Re: clustering without locking

Craig Ringer <craig@xxxxxxxxxxxxxxxxxxxxx> · Sun, 04 May 2008 02:19:14 +0800

Tom Lane wrote:
Craig Ringer <craig@xxxxxxxxxxxxxxxxxxxxx> writes:
Later on, though, less new space would have to be allocated because more 
and more of the space allocated earlier to hold moved tuples would be 
being freed up in useful chunks that could be reused.

I don't see how that works.  If the minimum size of the table is X
pages, ISTM that the first pass has to push everything up to pages above
X.

What I was suggesting was to essentially cluster the table in small 
parts. Rather than two huge passes (move all tuples to free / newly 
allocated space at end of table ; move back into old locations in order) 
 it'd be done in a series of smaller moves.

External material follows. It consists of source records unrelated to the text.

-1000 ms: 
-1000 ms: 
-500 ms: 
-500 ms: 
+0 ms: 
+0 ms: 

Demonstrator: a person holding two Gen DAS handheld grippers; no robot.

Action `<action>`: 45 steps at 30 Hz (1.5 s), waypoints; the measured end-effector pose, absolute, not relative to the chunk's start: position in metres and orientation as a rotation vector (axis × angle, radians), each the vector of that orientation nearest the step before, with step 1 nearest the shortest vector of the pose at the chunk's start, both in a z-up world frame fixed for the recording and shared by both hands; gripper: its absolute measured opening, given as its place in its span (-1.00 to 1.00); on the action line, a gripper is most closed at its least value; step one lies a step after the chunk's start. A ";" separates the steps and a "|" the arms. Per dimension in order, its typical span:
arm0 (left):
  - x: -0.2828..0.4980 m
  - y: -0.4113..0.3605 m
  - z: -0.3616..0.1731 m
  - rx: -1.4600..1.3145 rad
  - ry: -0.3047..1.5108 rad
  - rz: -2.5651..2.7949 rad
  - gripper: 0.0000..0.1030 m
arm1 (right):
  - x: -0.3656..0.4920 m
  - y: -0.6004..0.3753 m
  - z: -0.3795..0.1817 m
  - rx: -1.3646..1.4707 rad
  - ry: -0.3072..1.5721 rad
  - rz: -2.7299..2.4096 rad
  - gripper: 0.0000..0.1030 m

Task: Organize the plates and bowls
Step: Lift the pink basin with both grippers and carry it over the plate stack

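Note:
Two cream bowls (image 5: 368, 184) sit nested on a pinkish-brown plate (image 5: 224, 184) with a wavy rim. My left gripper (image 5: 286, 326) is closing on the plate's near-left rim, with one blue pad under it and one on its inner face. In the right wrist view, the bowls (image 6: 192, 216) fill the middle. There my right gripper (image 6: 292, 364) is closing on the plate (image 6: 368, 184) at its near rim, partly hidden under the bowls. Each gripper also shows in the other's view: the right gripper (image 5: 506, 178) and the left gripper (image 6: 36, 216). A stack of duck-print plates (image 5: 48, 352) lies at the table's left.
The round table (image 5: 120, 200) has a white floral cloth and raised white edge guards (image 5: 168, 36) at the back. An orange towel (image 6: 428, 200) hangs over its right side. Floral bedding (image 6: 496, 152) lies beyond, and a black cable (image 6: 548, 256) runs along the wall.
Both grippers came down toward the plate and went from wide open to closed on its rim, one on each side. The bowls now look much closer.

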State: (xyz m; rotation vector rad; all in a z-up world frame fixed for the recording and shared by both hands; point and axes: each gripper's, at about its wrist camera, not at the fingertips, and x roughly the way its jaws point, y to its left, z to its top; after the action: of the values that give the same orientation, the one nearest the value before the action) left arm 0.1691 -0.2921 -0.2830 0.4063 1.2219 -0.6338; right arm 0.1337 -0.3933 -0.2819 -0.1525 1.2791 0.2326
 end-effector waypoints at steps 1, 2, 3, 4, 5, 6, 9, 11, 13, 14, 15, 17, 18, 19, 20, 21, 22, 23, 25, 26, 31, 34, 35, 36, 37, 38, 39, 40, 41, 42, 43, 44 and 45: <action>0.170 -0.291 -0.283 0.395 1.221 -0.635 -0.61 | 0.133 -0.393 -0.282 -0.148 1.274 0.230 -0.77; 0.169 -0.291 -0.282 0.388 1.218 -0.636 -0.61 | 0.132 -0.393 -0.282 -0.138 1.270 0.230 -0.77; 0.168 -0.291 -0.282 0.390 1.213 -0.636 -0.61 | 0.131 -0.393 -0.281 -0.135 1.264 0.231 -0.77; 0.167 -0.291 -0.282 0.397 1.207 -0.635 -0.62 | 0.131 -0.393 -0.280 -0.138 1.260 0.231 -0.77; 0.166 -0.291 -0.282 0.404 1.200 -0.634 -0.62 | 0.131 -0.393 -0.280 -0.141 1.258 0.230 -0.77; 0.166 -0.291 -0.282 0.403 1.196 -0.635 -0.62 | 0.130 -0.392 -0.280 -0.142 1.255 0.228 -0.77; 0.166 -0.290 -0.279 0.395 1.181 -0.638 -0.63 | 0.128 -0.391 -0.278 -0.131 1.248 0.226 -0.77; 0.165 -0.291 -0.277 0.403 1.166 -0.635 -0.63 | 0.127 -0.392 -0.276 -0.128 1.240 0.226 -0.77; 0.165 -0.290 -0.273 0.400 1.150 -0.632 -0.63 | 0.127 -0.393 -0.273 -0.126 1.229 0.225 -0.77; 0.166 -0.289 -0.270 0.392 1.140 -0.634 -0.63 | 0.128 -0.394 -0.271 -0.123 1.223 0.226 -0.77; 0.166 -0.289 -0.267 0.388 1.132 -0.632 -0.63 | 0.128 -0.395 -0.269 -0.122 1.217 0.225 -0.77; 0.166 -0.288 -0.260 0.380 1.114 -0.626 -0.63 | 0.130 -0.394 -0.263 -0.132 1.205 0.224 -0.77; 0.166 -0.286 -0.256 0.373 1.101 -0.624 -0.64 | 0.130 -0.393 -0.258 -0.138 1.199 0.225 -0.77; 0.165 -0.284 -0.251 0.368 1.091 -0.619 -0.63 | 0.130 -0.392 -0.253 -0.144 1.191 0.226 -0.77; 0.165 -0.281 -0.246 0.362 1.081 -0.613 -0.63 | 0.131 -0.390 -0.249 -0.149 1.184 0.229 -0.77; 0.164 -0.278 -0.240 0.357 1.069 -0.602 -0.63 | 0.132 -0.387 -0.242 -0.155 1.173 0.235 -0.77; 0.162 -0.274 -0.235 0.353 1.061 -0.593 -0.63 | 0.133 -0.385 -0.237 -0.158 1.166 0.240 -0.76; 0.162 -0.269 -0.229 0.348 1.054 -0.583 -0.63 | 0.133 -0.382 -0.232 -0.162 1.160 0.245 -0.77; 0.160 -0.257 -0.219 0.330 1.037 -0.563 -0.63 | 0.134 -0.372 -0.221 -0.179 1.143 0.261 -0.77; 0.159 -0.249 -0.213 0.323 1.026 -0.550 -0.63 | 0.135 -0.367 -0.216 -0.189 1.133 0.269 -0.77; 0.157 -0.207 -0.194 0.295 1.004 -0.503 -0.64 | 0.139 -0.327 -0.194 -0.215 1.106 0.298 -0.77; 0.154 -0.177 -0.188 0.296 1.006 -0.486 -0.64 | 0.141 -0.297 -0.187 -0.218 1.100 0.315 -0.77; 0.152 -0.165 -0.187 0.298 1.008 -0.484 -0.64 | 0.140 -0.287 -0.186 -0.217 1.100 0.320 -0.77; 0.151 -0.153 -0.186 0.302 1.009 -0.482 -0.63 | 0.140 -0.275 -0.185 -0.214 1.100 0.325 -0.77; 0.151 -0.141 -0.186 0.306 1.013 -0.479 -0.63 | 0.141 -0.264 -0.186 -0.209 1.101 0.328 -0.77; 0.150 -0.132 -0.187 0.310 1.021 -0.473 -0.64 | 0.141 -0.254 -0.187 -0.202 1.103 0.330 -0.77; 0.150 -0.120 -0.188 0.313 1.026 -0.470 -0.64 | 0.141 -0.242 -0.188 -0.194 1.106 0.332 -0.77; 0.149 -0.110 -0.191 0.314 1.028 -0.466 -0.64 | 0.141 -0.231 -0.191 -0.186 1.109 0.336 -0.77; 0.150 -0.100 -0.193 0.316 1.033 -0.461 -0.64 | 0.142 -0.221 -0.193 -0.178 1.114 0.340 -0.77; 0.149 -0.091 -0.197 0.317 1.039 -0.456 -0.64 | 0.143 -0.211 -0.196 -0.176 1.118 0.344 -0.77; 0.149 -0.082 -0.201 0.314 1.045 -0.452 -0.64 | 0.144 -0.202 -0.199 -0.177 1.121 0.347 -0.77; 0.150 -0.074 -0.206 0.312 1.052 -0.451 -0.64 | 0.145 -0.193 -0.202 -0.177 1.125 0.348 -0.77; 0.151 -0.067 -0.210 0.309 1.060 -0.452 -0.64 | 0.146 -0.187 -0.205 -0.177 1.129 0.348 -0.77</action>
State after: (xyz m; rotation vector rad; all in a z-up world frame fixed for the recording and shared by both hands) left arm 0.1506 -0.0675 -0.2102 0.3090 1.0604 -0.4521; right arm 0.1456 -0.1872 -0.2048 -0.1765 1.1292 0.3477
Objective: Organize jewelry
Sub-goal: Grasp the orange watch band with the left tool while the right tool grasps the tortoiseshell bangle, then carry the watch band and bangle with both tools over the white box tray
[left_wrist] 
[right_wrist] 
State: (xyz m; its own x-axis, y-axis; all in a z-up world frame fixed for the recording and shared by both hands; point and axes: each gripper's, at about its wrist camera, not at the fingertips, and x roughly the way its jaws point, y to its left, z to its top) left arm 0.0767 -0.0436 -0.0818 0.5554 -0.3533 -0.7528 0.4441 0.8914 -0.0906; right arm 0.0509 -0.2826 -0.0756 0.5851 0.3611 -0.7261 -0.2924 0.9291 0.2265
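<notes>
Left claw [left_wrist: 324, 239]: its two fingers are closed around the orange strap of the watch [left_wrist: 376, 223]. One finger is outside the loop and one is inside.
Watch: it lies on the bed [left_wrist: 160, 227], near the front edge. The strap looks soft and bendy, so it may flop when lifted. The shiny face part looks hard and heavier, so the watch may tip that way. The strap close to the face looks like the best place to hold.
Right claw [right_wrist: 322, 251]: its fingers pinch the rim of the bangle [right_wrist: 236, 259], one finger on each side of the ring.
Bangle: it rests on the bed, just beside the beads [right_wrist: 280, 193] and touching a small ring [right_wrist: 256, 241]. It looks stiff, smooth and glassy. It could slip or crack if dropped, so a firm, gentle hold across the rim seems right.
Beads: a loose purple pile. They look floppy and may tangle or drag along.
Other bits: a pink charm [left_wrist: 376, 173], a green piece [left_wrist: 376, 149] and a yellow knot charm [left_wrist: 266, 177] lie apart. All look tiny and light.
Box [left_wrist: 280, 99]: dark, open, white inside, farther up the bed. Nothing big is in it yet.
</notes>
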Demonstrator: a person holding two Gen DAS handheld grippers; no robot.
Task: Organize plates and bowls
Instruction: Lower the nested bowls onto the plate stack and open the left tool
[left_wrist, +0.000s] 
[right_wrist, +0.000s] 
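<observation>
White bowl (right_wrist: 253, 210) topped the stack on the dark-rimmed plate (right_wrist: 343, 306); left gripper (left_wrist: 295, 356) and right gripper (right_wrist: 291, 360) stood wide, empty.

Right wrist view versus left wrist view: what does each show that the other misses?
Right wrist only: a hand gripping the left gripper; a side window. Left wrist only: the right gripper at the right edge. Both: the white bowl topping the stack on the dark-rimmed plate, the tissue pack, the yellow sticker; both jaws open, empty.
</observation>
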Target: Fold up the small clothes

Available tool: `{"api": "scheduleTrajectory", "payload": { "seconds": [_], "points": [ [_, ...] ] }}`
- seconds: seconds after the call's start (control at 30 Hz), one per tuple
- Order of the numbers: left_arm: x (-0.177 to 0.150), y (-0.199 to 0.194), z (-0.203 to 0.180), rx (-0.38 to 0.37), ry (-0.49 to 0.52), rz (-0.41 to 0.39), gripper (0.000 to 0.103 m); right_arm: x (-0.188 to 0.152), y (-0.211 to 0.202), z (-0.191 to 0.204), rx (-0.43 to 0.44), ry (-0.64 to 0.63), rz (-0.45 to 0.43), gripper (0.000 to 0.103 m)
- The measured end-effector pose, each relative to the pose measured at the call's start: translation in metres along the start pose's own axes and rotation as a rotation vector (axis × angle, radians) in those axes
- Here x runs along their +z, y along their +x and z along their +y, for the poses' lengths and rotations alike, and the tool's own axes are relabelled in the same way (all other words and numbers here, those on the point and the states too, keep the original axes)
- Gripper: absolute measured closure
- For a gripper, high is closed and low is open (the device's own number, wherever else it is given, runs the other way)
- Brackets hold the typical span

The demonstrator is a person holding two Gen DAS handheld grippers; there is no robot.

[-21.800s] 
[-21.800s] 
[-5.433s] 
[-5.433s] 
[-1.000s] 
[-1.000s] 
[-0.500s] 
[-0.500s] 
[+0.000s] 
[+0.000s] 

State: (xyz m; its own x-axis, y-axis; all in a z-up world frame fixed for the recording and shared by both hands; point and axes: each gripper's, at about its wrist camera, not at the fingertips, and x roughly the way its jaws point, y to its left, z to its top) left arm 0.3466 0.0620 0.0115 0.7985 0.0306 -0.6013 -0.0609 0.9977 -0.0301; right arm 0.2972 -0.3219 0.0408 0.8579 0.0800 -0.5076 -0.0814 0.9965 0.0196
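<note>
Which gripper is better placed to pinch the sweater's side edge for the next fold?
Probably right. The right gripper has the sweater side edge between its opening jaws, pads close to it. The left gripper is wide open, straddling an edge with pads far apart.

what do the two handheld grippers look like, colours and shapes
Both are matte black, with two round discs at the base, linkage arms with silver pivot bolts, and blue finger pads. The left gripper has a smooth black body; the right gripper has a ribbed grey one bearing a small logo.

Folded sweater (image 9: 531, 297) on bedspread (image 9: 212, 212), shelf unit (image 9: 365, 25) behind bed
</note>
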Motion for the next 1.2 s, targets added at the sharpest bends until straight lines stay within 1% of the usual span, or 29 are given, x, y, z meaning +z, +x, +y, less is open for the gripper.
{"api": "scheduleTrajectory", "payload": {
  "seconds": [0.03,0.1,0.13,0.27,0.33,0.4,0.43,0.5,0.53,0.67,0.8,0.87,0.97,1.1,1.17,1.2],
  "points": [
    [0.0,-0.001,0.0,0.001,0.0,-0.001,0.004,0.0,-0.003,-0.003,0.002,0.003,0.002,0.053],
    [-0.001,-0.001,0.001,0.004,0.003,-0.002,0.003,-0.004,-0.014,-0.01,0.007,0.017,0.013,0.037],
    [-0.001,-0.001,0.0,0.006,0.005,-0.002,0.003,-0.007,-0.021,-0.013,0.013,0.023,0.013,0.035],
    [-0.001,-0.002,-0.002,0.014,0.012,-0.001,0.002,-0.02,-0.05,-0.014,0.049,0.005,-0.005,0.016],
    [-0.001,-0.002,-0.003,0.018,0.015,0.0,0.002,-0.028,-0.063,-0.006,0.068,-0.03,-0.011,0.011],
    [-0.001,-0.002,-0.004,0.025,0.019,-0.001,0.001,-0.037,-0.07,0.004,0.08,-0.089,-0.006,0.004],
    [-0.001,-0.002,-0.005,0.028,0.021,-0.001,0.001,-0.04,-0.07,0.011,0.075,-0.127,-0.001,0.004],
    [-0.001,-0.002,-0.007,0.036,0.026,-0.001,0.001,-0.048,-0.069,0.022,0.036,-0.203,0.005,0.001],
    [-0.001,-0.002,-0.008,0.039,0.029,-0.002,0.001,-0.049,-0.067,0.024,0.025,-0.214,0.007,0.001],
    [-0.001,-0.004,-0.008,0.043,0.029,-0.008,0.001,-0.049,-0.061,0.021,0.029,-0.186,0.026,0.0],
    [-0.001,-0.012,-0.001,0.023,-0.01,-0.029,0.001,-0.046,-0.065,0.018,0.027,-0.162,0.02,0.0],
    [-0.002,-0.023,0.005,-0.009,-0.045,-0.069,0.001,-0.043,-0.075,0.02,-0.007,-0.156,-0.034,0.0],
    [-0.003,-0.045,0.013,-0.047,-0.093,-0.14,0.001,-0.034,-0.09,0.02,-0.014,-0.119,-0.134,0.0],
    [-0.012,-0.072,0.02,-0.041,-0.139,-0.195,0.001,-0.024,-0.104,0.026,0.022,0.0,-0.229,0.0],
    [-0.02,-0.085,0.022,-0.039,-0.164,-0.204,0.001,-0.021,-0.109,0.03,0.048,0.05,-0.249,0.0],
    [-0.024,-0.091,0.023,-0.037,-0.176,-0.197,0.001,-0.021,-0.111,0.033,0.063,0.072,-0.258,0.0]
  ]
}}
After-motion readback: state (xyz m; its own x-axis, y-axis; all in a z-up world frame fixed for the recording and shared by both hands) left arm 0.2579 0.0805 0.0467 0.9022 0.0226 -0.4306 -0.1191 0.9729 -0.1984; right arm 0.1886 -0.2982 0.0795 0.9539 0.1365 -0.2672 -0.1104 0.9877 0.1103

After moving a chunk out of the way and into free/new space at the end 
of the table data would be copied from later in the table into the freed 
space. That space could then be re-used to hold data from the next chunk 
that needs to be moved out of the way.

I'm just trying to understand if it can actually work. Sorry if my 
attempted explanations are unclear; I'm probably doing a terrible job, 
and it's probably actually a stupid idea anyway (if nothing else it 
might just be too slow). Nonetheless I'm curious. Maybe I can explain 
another way.

Visually:

`0' to `9' : tuples. Desired eventual cluster order is face value.
`.' : Dead/obsoleted tuple not yet marked reusable by VACUUM
` ' : free space

Initial state:

---------
584736120
---------

Begin a transaction and free the first chunk (2 tuples in this case, but 
obviously many more in a real case):

-----------
..473612058
-----------

Use that freed space to store the first ordered tuples:

-----------
014736.2.58
-----------

Commit, and when the last transaction to which the "." tuples above are 
still visible completes mark them as free with VACUUM or similar.

-----------
014736 2 58
-----------

Repeat, but now use the freed space to store the next set of tuples that 
must be moved rather than extending the table:

-----------
01..3642758
-----------
-----------
0123.64.758
-----------
-----------
0123 64 758
-----------

During the next pass someone inserts `9' after tuples have been moved to 
 make a hole and others have been moved into the hole, but before the 
old locations of the moved tuples are marked as free:

-----------
0123 .46758
-----------
-----------
012345.67.8
-----------
------------
012345.67.89          <- INSERT 9
------------
------------
012345 67 89
------------

You'd never land up with this sort of convenient ordering half way 
through in a real case with realistic numbers of tuples, so it'd keep 
going, doing small chunks each time, until the whole table had been 
processed.

So, the table does grow, and its final state does contain dead space at 
the end, but not *too* much of it:

------------
0123456789
------------

If "low" values are inserted late in the progressive cluster they can 
just stay at the end of the table. They'll get moved if the user runs a 
progressive cluster operation again later. However, since you're ideally 
doing this with a non-100% fillfactor, they should land up in roughly 
the right place on initial insert rather than at the end of the table, 
avoiding the issue (and helping avoid having newly inserted tuples 
prevent table truncation by vacuum when the progressive clustering 
finishes).

Say a table containing the range 1-9 was being clustered with a 50% 
fillfactor and was about half way through the process:

-------------
 1 2 3 47986
-------------

and someone inserts `0' it should ideally land up in the right place 
anyway (as a bit of reading suggests that insert tries to respect 
cluster order):

-------------
01 2 3 47986
-------------

If you're re-clustering a table with a fillfactor set you may not need 
to extend it at all, because you can use already allocated free space to 
store tuples temporarily while moving them around.

You can't put any temporary copies in pages <= X because you might
need that space when it comes time to make the clustering happen.  So
the table is going to bloat to (at least) 2X pages.

Yes, if you perform the whole process in a single huge chunk. What I was 
hoping was that it was possible to do it in a series of smaller 
operations instead, avoiding the need for such a huge amount of bloat at 
the end of the table.

Say you're clustering in 10 steps. You need X*0.1 worth of scratch space 
created by extending the table if there's not already appropriate free 
space late in the table. Assuming you can reclaim all space you've used 
for temporary copies of tuples after each pass your ideal final table 
size is X*1.1+(space used by new inserts), of which X*0.1 is free space 
at the end of the table. That free space probably has scattered rows 
from concurrent inserts, but if you're using a non-100% fillfactor it 
might not.

It seems like it should work, *if* space used for temporary storage can 
be efficiently reclaimed for reuse (or new inserts) after each pass. 
Even if it can work, though, I don't know if it'd actually be useful in 
the face of the effect on indexes and because of how slow it might land 
up being.

--
Craig Ringer